— DESCRIPTION OF THE TASK —
Give back all of the data verbatim.
.....
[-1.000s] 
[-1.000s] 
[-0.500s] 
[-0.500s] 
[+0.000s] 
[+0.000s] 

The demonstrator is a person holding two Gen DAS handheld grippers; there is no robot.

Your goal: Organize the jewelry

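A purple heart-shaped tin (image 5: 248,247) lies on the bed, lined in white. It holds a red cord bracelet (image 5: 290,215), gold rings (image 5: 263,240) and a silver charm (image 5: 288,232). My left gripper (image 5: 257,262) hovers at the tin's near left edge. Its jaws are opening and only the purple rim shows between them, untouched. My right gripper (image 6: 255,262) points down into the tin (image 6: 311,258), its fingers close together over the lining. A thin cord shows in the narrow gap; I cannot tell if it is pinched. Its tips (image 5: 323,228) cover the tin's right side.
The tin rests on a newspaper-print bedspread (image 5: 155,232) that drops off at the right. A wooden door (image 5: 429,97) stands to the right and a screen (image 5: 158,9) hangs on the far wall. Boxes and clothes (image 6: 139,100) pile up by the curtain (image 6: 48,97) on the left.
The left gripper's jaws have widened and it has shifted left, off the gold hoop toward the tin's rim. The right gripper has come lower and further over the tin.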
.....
— EXERCISE SOLUTION —
[-1.000s] 
[-1.000s] 
[-0.500s] 
[-0.500s] 
[+0.000s] 
[+0.000s] 

The demonstrator is a person holding two Gen DAS handheld grippers; there is no robot.

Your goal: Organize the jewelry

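A purple heart-shaped tin (image 5: 248,247) lies on the bed, lined in white. It holds a red cord bracelet (image 5: 290,215), gold rings (image 5: 263,240) and a silver charm (image 5: 288,232). My left gripper (image 5: 257,262) hovers at the tin's near left edge. Its jaws are opening and only the purple rim shows between them, untouched. My right gripper (image 6: 255,262) points down into the tin (image 6: 311,258), its fingers close together over the lining. A thin cord shows in the narrow gap; I cannot tell if it is pinched. Its tips (image 5: 323,228) cover the tin's right side.
The tin rests on a newspaper-print bedspread (image 5: 155,232) that drops off at the right. A wooden door (image 5: 429,97) stands to the right and a screen (image 5: 158,9) hangs on the far wall. Boxes and clothes (image 6: 139,100) pile up by the curtain (image 6: 48,97) on the left.
The left gripper's jaws have widened and it has shifted left, off the gold hoop toward the tin's rim. The right gripper has come lower and further over the tin.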

Nothing more belongs to this exercise.